====== PROVIDED DATA ======

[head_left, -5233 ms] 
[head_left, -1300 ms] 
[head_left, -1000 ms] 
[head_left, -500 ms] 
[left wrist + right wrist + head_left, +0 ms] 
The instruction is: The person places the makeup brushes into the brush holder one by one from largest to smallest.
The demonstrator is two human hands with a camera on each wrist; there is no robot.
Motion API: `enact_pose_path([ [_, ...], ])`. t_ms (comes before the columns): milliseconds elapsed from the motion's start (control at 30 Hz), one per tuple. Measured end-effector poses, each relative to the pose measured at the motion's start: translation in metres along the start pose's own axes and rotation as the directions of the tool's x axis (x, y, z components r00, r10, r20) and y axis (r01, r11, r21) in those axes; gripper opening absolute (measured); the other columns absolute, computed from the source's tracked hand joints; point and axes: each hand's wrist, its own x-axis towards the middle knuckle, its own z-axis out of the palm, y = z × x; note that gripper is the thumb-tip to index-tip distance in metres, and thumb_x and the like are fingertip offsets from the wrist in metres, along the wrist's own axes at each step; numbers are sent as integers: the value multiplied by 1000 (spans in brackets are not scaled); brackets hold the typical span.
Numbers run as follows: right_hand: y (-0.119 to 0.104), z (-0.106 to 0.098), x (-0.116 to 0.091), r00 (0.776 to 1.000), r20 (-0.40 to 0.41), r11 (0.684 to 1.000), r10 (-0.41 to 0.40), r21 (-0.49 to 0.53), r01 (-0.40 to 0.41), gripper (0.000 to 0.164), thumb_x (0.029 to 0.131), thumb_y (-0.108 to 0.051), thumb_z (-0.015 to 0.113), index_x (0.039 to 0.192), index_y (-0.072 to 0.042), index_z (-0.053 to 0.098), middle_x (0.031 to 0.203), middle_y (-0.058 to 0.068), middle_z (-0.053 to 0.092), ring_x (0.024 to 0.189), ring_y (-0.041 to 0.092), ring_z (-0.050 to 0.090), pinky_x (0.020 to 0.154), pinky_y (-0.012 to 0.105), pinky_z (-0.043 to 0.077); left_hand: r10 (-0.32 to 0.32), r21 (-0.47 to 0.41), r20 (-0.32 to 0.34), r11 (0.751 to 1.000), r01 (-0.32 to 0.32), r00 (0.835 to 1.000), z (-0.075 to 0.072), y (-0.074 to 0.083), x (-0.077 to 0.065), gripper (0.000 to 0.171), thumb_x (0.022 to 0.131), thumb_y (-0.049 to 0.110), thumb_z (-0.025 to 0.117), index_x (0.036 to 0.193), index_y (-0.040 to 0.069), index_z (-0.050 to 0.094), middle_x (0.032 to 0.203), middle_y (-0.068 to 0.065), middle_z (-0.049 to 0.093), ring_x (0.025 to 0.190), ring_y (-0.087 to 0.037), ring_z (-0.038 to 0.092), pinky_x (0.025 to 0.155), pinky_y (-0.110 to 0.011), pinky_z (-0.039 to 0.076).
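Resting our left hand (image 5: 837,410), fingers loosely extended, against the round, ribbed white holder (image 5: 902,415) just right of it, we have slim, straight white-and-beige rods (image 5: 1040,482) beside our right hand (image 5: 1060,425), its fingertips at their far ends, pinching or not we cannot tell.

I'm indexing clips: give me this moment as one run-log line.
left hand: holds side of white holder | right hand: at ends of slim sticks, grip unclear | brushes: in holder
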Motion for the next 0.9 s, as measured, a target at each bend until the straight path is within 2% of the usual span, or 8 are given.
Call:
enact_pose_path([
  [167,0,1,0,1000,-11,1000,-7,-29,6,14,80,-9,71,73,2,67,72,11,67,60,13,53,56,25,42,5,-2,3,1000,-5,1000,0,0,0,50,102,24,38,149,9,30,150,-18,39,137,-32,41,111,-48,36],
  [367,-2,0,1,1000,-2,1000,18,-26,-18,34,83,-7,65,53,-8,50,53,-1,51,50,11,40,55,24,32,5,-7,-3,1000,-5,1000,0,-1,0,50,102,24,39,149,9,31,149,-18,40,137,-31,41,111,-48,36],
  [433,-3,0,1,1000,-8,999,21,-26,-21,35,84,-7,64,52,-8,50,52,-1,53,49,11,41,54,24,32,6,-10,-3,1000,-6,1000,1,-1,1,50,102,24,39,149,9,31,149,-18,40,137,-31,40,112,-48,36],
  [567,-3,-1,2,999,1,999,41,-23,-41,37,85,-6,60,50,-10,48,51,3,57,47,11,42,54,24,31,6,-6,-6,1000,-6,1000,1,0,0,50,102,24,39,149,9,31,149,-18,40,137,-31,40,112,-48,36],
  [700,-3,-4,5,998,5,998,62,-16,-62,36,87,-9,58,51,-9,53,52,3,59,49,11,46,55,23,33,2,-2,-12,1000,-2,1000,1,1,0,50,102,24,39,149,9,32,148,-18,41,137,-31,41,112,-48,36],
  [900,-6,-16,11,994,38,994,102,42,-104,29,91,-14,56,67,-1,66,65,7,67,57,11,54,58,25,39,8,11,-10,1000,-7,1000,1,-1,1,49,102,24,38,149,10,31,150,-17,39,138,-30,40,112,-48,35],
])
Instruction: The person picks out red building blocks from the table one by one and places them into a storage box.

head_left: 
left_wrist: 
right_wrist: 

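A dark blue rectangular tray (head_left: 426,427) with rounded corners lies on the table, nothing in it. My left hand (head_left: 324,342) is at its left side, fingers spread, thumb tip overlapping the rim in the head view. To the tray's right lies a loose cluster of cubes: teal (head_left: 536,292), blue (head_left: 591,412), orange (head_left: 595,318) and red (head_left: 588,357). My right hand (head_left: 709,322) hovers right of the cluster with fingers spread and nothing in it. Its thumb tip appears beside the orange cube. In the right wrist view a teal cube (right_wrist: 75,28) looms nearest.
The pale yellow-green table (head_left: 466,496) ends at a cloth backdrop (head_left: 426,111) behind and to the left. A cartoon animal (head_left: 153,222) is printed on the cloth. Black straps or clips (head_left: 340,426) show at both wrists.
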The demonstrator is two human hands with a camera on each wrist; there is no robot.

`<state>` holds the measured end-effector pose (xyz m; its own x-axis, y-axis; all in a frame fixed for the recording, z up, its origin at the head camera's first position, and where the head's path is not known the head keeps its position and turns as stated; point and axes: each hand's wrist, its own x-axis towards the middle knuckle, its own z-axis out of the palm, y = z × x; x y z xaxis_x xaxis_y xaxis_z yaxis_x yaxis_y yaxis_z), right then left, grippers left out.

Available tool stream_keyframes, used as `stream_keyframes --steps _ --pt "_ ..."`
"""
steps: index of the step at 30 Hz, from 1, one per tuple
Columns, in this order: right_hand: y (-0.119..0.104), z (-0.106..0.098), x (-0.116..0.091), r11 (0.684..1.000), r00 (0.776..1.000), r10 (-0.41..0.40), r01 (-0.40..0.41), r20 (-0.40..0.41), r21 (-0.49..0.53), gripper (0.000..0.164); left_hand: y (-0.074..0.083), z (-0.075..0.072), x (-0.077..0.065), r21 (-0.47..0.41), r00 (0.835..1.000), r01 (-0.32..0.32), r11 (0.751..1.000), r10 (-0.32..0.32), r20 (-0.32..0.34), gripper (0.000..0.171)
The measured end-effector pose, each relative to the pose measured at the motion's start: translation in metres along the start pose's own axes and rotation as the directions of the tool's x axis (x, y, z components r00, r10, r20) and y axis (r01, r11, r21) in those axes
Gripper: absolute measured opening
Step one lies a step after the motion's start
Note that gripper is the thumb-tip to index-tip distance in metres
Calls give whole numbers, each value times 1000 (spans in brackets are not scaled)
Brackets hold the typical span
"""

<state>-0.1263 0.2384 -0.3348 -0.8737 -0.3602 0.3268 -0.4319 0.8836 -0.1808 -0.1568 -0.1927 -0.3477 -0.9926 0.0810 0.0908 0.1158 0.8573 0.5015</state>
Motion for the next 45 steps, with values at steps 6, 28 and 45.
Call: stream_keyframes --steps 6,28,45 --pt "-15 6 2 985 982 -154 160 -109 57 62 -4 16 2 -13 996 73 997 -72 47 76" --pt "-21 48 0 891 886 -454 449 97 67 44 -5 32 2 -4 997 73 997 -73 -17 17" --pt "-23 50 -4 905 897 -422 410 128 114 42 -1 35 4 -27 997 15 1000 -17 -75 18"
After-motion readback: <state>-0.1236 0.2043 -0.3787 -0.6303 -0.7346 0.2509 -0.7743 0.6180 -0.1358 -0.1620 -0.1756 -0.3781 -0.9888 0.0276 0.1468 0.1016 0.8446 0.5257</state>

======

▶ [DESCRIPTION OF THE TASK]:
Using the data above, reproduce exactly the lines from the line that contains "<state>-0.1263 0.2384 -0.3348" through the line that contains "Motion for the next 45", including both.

▶ [TASK SOLUTION]:
<state>-0.1263 0.2384 -0.3348 -0.8737 -0.3602 0.3268 -0.4319 0.8836 -0.1808 -0.1568 -0.1927 -0.3477 -0.9926 0.0810 0.0908 0.1158 0.8573 0.5015</state>
Motion for the next 45 steps, with values at steps 6, 28 and 45.

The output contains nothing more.